All lines holding the word "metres" are to be copied from the records beneath.

* _Extracted data entries_
────────

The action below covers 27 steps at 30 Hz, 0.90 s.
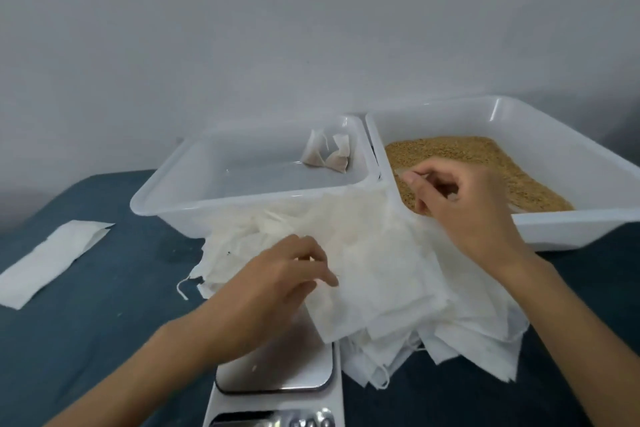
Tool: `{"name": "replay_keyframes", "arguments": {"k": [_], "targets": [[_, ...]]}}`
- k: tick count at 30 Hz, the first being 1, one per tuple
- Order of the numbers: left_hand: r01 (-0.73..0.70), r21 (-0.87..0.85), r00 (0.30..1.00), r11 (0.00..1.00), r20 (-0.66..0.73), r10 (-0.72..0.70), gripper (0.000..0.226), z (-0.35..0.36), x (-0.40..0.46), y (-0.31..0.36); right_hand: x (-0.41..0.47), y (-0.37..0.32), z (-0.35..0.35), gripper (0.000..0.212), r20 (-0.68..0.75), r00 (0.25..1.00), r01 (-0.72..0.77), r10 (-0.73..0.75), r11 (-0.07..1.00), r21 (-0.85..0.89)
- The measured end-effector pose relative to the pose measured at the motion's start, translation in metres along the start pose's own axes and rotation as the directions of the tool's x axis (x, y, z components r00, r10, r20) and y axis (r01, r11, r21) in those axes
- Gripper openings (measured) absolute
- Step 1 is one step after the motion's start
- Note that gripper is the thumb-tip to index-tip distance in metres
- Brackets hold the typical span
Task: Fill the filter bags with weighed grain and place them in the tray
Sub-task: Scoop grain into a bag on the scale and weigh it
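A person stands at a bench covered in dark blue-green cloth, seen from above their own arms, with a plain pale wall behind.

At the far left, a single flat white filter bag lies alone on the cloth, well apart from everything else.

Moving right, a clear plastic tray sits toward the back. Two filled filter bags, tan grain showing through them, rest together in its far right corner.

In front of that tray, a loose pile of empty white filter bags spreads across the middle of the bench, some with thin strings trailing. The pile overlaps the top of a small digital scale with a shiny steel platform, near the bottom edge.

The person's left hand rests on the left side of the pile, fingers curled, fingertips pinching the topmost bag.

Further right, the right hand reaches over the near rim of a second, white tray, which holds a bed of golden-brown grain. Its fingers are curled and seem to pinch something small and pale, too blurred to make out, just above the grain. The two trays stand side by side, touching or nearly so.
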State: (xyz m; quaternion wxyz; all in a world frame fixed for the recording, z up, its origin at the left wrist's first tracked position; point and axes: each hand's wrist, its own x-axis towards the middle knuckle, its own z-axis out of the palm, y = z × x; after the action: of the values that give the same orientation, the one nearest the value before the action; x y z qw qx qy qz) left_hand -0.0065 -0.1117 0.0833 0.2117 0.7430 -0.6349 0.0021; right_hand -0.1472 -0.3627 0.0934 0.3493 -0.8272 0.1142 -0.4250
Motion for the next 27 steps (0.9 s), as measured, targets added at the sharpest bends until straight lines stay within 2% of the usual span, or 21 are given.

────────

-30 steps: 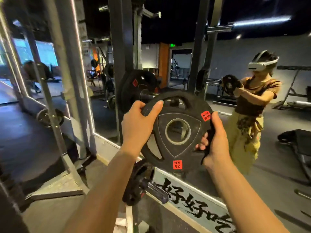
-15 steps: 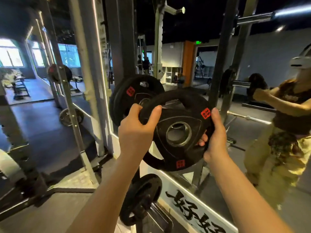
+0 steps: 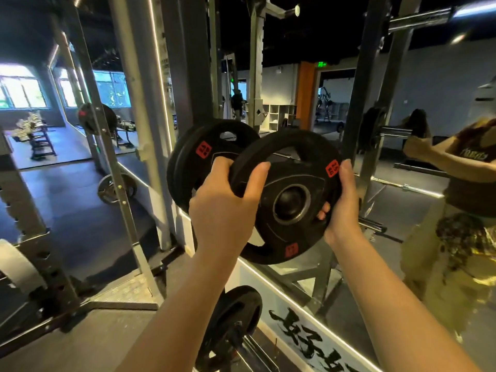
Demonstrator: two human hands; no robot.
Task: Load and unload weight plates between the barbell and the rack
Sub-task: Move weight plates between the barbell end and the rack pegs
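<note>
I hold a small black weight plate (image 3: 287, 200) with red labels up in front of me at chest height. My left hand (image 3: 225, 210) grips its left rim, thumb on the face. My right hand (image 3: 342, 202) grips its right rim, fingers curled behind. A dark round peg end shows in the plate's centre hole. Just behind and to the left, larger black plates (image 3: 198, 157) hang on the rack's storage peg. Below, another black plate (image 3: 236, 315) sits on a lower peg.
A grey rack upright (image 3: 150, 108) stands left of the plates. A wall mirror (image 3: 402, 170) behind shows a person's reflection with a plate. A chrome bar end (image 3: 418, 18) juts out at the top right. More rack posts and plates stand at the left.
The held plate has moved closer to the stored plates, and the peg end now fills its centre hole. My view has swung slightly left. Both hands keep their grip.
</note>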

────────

* _Response box_
- The measured end-effector pose relative to the pose measured at the motion's start, translation in metres along the start pose's own axes and rotation as the directions of the tool's x axis (x, y, z components r00, r10, r20) and y axis (r01, r11, r21) in those axes
- Note that gripper is the thumb-tip to index-tip distance in metres

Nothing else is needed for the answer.